■ **Exercise requirements**:
Every line of the material needs an exact copy, apart from the images.

==== Data below ====

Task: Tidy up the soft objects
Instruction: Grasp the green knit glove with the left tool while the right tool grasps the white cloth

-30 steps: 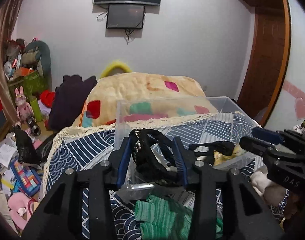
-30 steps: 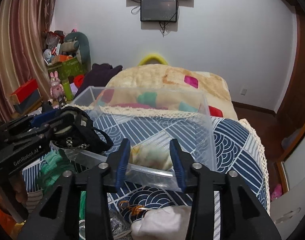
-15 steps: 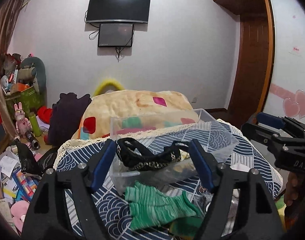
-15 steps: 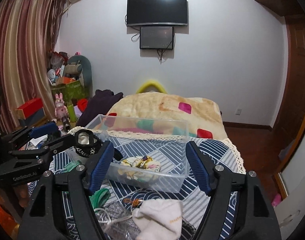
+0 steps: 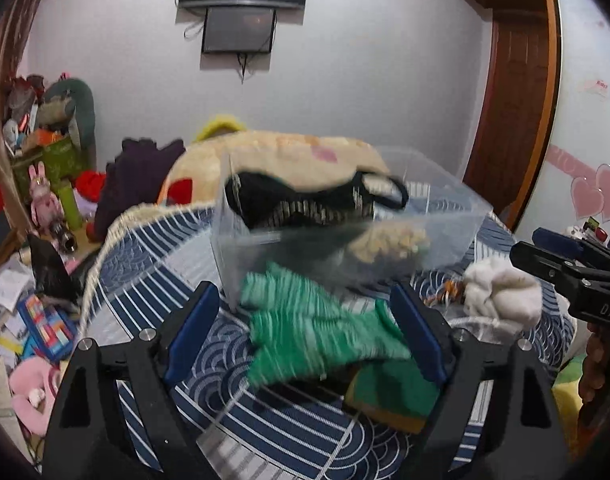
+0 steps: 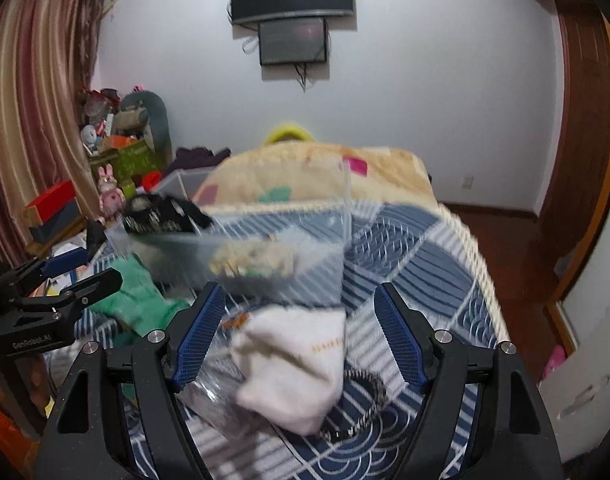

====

■ **Written response**:
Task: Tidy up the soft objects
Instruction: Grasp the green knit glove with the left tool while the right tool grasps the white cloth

-30 steps: 
-30 steps: 
-15 steps: 
-15 steps: 
+0 steps: 
+0 steps: 

There is nothing further in this answer.